J’en déduis que le problème ici, ce n’était pas le guichet d’accès, mais bien l’accès au guichet d’accès. Le CISSS de la Montérégie-Est dit vouloir prendre des mesures pour prévenir d’autres cafouillages du même genre. « Afin d’éviter qu’une situation similaire se reproduise, des rappels périodiques auprès des différentes équipes de notre établissement quant aux mécanismes de références seront mis en place. »

Évidemment, pour Janie, qui se relève aujourd’hui d’une dépression, cette réponse arrive trop tard. Mais le seul fait de reconnaître les problèmes d’accès aux soins en santé mentale apparaît comme un bon début, souligne-t-elle. « Au moins, on n’est pas dans le déni… » 

C’est dans l’espoir de contribuer à une réelle prise de conscience que Janie Bolduc a tenu à témoigner. « Mais il faut plus d’actes que de paroles », dit-elle.

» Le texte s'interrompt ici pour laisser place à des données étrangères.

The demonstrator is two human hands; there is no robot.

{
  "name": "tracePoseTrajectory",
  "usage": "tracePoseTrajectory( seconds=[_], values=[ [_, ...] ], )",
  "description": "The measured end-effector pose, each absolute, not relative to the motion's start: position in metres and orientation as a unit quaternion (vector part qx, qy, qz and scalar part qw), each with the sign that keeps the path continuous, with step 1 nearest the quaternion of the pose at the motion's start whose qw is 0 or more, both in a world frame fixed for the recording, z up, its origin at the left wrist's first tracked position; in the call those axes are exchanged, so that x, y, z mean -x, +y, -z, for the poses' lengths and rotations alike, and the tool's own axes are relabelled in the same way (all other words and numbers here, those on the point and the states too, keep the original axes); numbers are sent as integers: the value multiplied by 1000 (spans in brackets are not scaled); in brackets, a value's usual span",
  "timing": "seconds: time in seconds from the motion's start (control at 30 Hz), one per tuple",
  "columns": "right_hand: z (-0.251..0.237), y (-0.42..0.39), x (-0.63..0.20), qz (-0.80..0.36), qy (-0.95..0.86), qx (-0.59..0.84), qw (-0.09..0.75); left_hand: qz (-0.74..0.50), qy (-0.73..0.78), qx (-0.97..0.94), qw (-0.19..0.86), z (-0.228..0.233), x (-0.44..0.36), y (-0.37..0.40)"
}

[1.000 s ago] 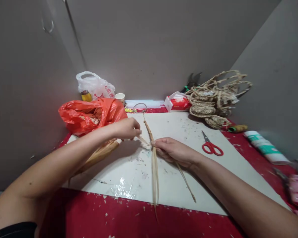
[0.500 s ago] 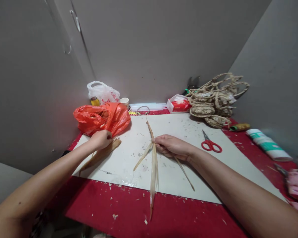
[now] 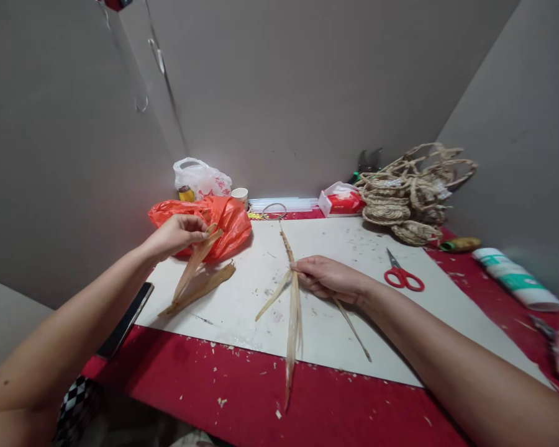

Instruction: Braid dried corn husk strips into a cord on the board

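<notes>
My left hand [image 3: 181, 234] pinches the upper end of a tan strip of dried husk [image 3: 194, 261], in front of the red plastic bag [image 3: 233, 226]. The strip's lower tip hangs down over a second, browner husk piece [image 3: 209, 283] lying on the white board [image 3: 256, 248]. My right hand [image 3: 328, 277] is closed on a husk braid [image 3: 287, 244] at the point where its loose strands [image 3: 292, 335] spread out. One strand drops past the board's front edge, and a thin one comes out below the hand. The braid's far end reaches toward a wire ring [image 3: 274, 212].
Red-handled scissors [image 3: 404, 279] lie on the board at right. Coiled rope [image 3: 400, 198] and a tissue box [image 3: 342, 202] stand behind. A wrapped roll [image 3: 517, 279] lies at far right, a dark phone [image 3: 125, 320] at left. Scraps dot the red cloth [image 3: 205, 385].
My left hand has lifted a strip of husk off the piece on the board. The right hand keeps its hold on the braid. The view has shifted slightly.
</notes>
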State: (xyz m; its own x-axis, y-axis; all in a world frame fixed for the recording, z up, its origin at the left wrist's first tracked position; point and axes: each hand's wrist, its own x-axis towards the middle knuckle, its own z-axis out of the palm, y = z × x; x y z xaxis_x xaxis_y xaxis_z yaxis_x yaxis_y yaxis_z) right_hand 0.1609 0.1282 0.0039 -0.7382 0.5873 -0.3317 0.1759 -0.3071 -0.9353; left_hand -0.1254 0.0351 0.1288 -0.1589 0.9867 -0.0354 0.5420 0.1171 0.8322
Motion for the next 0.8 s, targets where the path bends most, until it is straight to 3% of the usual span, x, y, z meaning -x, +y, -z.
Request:
tracePoseTrajectory(
  seconds=[0.17,0.3,0.37,0.47,0.5,0.63,0.8],
  values=[
    [-2,129,-161,-734,-574,337,135,-350,653,-587,326,-156,122,28],
    [1,130,-161,-732,-574,342,129,-189,676,-608,371,-135,126,19],
    [0,130,-161,-733,-575,340,126,-103,713,-627,296,-111,132,17],
    [-2,128,-161,-733,-578,337,125,-51,788,-610,64,-71,142,19],
    [-3,127,-161,-733,-578,337,125,-54,791,-606,60,-60,146,20],
    [-3,127,-161,-737,-577,330,122,-92,771,-619,119,-40,153,24],
    [-1,129,-161,-734,-582,327,120,-153,728,-614,263,-66,149,2]
  ],
)
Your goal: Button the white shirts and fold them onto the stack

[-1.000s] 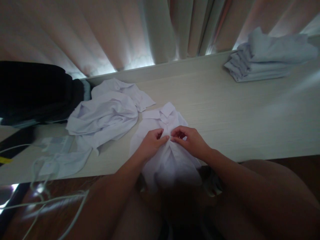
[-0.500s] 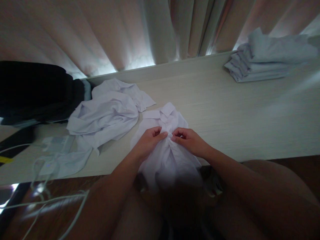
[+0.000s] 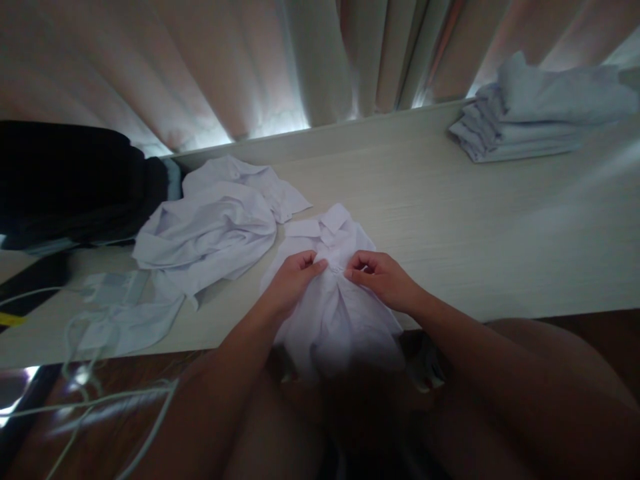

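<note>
At the far left, a dark stack of cloth point(image 3: 65, 180) sits by the curtain point(image 3: 200, 73), and you have a white adapter point(image 3: 113, 288) near the front edge of the table point(image 3: 425, 200). Next comes a crumpled white garment point(image 3: 215, 227), loose and unfolded, with neither of your hands on it.

In the middle, directly in front of you, lies the white shirt point(image 3: 345, 313), its collar point(image 3: 325, 227) away from you and its lower part hanging over the table edge. Your left hand point(image 3: 293, 283) pinches the shirt's front between thumb and fingers; your right hand point(image 3: 383, 280) pinches it just opposite. The front looks drawn together below the collar, but the lower part is loose and the shirt is unfolded, so I'd judge it partly done. Whether a button sits between your fingertips is too small to tell.

At the far right, a pile of folded white garments point(image 3: 545, 127) looks finished.

Compared with 0.5 seconds ago, your left thumb has slid left and your right hand slightly right, so the 2 pinches stand farther apart, with more cloth showing between them. The garments at either side haven't moved.
</note>
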Demonstrator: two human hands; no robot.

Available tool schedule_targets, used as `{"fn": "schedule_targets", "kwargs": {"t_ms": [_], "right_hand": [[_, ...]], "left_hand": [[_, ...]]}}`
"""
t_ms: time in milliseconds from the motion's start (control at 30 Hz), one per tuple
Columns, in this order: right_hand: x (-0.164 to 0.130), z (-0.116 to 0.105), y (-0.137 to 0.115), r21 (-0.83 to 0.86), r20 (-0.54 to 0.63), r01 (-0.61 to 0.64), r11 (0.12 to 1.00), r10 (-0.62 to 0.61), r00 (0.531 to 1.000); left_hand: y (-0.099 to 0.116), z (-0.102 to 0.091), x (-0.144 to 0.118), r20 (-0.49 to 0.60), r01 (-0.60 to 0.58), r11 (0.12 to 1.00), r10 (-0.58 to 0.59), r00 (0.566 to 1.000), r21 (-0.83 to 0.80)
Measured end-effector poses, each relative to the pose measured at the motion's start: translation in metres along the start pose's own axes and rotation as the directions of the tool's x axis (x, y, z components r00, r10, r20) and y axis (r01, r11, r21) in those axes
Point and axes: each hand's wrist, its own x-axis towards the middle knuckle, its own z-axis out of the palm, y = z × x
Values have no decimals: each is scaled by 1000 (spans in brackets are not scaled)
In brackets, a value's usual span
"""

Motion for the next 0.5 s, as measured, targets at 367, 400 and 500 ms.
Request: {"fn": "schedule_targets", "kwargs": {"t_ms": [367, 400, 500], "right_hand": [[3, -6, 3, 367, -26, -177, 913, 200, 979], [3, -7, 2, 400, -19, -189, 897, 214, 977], [6, -8, -4, 461, -14, -190, 867, 221, 975]], "left_hand": [[0, -15, -8, 415, -197, 873, -7, 910, 447], [0, -16, -11, 446, -211, 850, -32, 895, 483], [0, -17, -17, 409, -218, 845, -1, 912, 488]]}}
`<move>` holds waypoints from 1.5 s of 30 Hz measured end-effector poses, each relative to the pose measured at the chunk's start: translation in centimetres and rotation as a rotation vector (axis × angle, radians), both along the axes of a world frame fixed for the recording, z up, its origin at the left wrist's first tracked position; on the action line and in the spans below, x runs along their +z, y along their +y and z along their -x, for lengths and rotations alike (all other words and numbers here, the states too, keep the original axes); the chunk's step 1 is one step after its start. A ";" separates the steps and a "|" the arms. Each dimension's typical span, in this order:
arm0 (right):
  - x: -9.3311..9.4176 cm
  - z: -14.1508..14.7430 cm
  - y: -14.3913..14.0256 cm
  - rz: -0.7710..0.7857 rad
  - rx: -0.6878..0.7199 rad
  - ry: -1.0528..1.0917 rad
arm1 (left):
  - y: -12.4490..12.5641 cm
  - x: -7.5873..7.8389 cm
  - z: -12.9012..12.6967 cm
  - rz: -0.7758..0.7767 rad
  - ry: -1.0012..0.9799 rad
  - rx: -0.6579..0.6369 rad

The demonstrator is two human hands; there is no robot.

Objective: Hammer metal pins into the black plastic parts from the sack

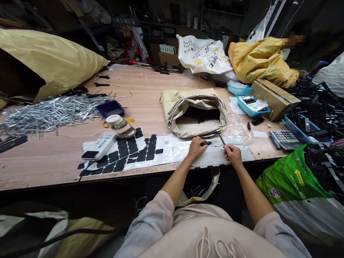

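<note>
My left hand point(196, 147) rests near the table's front edge, its fingers closed on a small black part point(206, 143) that points to the right. My right hand point(233, 154) grips the thin handle of a small hammer point(221, 138). The hammer's head, with a yellowish end, is raised up and to the left of that hand, close to the bag's mouth. Beneath both hands lies a pale flat sheet point(212, 157). Just beyond them a beige sack point(199, 129) lies with its mouth facing me; dark pieces show dimly inside.
Left are black adhesive pads point(118, 157), a white device point(100, 146), a glass jar point(122, 126), a dark blue tray point(110, 108) and a heap of metal rods point(53, 111). Right are blue baskets point(252, 107), a cardboard box point(276, 98), a calculator point(285, 139) and a green bag point(292, 175).
</note>
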State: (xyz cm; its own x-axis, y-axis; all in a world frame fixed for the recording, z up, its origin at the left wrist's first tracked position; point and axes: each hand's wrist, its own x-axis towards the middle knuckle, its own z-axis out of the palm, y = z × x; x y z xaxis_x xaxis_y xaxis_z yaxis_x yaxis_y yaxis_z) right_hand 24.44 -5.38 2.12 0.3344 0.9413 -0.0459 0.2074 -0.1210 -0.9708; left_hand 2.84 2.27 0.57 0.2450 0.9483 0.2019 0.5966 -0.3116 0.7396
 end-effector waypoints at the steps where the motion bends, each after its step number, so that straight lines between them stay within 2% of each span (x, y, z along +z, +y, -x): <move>1: -0.1 0.0 -0.1 -0.003 0.002 -0.013 | 0.1 0.0 0.1 0.011 -0.013 -0.002; 4: -0.1 -0.3 -0.4 -0.021 0.012 -0.091 | 0.2 0.1 0.0 0.036 -0.032 0.002; 13: 0.7 -0.1 -1.2 -0.207 0.070 -0.655 | 0.5 0.1 -0.1 0.051 -0.031 0.007; 18: 0.3 -0.2 -1.5 -0.195 0.046 -0.788 | 0.6 -0.1 -0.1 0.050 -0.035 0.007; 22: 0.5 0.2 -1.4 -0.206 0.065 -0.701 | 0.8 -0.2 -0.1 0.057 -0.042 0.007; 28: 0.2 0.9 -1.1 -0.198 0.101 -0.687 | 0.5 0.0 0.0 0.048 -0.009 -0.001; 30: 0.0 0.6 -1.0 -0.170 0.089 -0.542 | 0.4 0.2 0.0 0.050 -0.013 -0.002; 35: 0.2 -0.7 -0.1 -0.030 -0.026 0.034 | 0.3 1.0 0.0 0.031 -0.022 -0.001; 38: 0.5 -0.9 0.4 0.004 -0.046 0.172 | -1.6 1.6 0.6 -0.052 -0.047 -0.054; 40: 0.6 -0.9 0.6 0.012 -0.022 0.192 | -4.5 1.5 1.4 -0.157 -0.048 -0.108; 42: 0.6 -0.8 0.6 0.012 -0.001 0.197 | -8.3 0.8 2.6 -0.239 -0.008 -0.188; 45: 0.5 -0.8 0.5 0.009 0.002 0.200 | -13.6 -1.3 4.4 -0.228 0.101 -0.352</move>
State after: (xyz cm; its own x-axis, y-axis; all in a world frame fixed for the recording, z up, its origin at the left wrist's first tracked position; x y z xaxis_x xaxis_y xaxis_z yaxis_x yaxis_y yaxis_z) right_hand 25.23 -4.85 2.58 0.3160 0.9412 -0.1199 0.0103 -0.1297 -0.9915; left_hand -1.60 -11.35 -0.75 0.5747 0.7374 0.3547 0.4910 -0.6576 0.5714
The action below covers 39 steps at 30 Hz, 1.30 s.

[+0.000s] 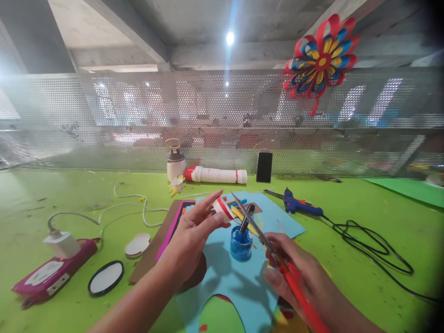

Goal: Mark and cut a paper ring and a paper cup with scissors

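Observation:
My left hand (185, 238) grips a small white paper cup (224, 209) with a red stripe around it, tilted between thumb and fingers. In my right hand (305, 273) is a pair of scissors (294, 287) with red handles, its long blades pointing up and away toward the cup. The blades look nearly closed. Between my hands stands a blue jar (240, 249) holding a dark pen (247, 218). Beneath lies light blue paper (217, 252), with yellow and brown scraps around the jar.
A blue glue gun (301, 204) with a coiled black cord lies right. Left are a purple power strip (57, 275) with a plugged-in charger, a black-rimmed disc (106, 278) and a white lid (138, 245). Stacked cups (220, 175), a sprayer (175, 165) and a phone (264, 167) stand behind.

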Tool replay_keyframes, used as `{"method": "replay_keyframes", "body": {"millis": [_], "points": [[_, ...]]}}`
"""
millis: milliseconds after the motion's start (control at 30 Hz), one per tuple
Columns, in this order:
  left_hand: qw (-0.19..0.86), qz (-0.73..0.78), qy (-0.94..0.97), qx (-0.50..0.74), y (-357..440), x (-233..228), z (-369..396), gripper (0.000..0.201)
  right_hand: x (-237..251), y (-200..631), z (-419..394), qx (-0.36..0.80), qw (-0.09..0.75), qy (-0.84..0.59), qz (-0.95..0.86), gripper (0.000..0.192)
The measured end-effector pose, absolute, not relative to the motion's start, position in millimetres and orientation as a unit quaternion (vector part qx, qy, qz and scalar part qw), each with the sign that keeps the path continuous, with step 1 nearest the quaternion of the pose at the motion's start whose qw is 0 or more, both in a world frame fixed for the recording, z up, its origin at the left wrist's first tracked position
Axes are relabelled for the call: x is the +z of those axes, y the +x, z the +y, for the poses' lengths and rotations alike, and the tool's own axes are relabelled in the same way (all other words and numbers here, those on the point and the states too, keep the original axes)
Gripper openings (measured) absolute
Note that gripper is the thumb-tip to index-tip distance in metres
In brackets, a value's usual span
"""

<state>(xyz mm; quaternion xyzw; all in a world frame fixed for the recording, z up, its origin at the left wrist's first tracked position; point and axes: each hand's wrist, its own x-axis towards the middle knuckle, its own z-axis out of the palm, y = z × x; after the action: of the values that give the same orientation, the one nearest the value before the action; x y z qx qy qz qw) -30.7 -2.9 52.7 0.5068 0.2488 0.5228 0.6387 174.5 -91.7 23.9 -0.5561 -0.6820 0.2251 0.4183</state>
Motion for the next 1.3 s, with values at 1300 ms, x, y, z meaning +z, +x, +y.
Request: {"method": "replay_keyframes", "body": {"millis": [1300], "points": [[0.741,0.219,0.394,0.498,-29.2,54.4,3.6,0.031,32.5,168.5,-88.3,0.244,0.433,-0.582,-0.643,0.036]]}}
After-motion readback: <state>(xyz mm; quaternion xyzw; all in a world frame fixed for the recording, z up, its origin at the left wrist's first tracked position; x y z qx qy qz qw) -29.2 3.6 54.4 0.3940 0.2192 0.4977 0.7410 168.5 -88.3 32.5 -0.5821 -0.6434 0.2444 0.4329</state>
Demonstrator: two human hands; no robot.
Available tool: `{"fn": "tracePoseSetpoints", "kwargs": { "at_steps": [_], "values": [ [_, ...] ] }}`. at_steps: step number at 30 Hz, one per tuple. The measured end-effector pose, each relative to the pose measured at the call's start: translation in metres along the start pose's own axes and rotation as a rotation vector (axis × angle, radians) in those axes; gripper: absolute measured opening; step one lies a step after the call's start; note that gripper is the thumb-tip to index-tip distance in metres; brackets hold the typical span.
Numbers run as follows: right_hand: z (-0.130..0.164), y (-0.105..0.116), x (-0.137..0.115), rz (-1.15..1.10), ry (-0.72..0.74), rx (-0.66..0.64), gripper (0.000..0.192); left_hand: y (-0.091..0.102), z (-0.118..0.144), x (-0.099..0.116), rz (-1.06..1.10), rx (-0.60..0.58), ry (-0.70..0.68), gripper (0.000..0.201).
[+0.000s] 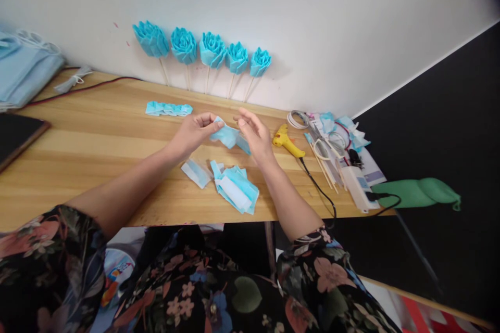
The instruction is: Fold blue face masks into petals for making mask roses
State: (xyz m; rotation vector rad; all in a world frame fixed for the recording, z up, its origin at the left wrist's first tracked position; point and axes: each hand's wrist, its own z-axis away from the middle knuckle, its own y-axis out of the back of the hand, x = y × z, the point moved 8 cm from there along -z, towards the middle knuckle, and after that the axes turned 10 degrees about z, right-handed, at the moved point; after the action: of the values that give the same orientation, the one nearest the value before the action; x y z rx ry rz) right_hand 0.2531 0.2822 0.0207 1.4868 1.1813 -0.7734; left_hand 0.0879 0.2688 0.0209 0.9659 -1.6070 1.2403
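Note:
My left hand (197, 132) is closed, its thumb and fingers pinching a light-blue strip of thin nonwoven cloth (224, 136) just above the table. My right hand (255, 135) is beside the strip's other end, fingers loosely curved and apart; the strip's tail passes close to the palm, and any contact there is hidden. Below both hands lie a pile of blue and white cloth pieces (236, 190) and a paler loose piece (196, 173). Farther back is a pleated blue strip (169, 109). Several blue cloth roses (213, 51) on thin sticks lean against the wall.
A yellow glue gun (287, 141) lies right of my right hand, its black cord running over the table edge. Beyond it are wooden sticks (322, 164), a tape roll (298, 119), scissors (322, 148) and a white power strip (357, 187). Folded blue cloth (27, 73) lies far left.

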Motion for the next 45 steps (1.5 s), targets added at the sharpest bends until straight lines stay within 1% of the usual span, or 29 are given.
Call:
{"fn": "tracePoseSetpoints", "kwargs": {
  "at_steps": [3,8,12,15,18,20,24,29,31,34,37,40,45],
  "values": [
    [0.001,-0.003,-0.002,-0.014,0.03,-0.035,0.057,-0.002,-0.001,-0.002,0.0,-0.024,0.004,0.034],
    [0.006,-0.019,-0.001,-0.029,0.022,-0.194,0.055,-0.004,-0.001,-0.006,0.013,-0.073,0.02,0.036],
    [0.008,-0.022,0.0,-0.041,0.01,-0.21,0.049,-0.008,0.0,-0.007,-0.016,-0.135,0.029,0.04],
    [0.008,-0.022,0.001,-0.076,-0.016,-0.21,0.046,-0.011,0.0,-0.01,-0.017,-0.162,0.038,0.052],
    [0.008,-0.023,-0.001,-0.084,-0.019,-0.206,0.047,-0.011,-0.001,-0.011,-0.04,-0.153,0.015,0.063],
    [0.008,-0.022,-0.002,-0.072,-0.018,-0.197,0.046,-0.012,-0.002,-0.012,-0.063,-0.163,0.004,0.065],
    [0.006,-0.017,-0.001,-0.098,-0.044,-0.14,0.044,-0.013,-0.002,-0.011,-0.069,-0.177,0.007,0.062],
    [0.003,-0.008,0.006,-0.197,-0.116,-0.063,0.042,-0.007,-0.003,-0.005,-0.036,-0.097,0.001,0.058],
    [0.003,-0.009,0.008,-0.231,-0.151,-0.079,0.043,-0.006,-0.003,-0.004,-0.038,-0.077,-0.005,0.058],
    [0.004,-0.014,0.009,-0.241,-0.188,-0.138,0.046,-0.005,-0.003,-0.003,-0.045,-0.07,-0.019,0.06],
    [0.005,-0.018,0.01,-0.2,-0.195,-0.168,0.041,-0.005,-0.002,-0.003,-0.055,-0.062,-0.027,0.062],
    [0.004,-0.015,0.011,-0.17,-0.182,-0.115,0.039,-0.003,-0.002,-0.002,-0.053,-0.045,-0.034,0.06],
    [0.001,-0.003,0.01,-0.197,-0.149,0.01,0.043,0.002,-0.003,0.002,-0.052,0.008,-0.067,0.055]
  ]
}}
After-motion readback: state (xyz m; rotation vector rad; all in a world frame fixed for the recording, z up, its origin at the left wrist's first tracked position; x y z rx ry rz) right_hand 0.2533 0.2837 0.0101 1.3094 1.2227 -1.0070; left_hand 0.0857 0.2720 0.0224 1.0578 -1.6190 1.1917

Affaire classée ? Pas vraiment. Ce serait rassurant de penser que l’histoire de Janie n’est qu’un cas isolé. Le fait est que, entre 2015 et 2017, l’accessibilité des services psychosociaux (ce qui comprend la psychologie et les services ambulatoires de première ligne en santé mentale) était faible ou préoccupante dans presque toutes les régions du Québec, selon un rapport récent de chercheurs de l’École de santé publique et de l’Institut de recherche en santé publique de l’Université de Montréal. 

Quant à l’accessibilité aux services de santé mentale pour des patients ayant des problèmes plus complexes qui exigent des services spécialisés, elle est aussi très préoccupante, en dépit de certaines améliorations. « Il apparaît difficile pour les Québécois qui en ont besoin, qu’ils soient jeunes ou adultes, d’avoir accès rapidement à des services spécialisés de psychiatre dans les CISSS et CIUSSS du Québec », notent les chercheurs. L’exception qui confirme la règle se trouve au CIUSSS Centre-Ouest-de-l’Île-de-Montréal, le seul endroit où l’accessibilité est « relativement bonne » pour les patients adultes. Quant au CISSS de la Montérégie-Est, dont il était question dans ma chronique, c’est celui où les problèmes d’accessibilité sont les plus criants, selon les données compilées par les chercheurs.

Bref, j’aurais bien aimé vous dire que le cas de Janie n’est qu’un cas isolé de guichet d’accès sans accès. Mais il semble malheureusement très représentatif d’un système qui ne prend pas la santé mentale suffisamment au sérieux.

La ministre de la Santé et des Services sociaux Danielle McCann, qui reconnaît que la santé mentale est le parent pauvre du système, promet d’agir pour que cela change. Pour tous ceux qui souffrent en silence, se butent à des portes closes ou à un suivi inadéquat, il reste à espérer que cela se fera rapidement.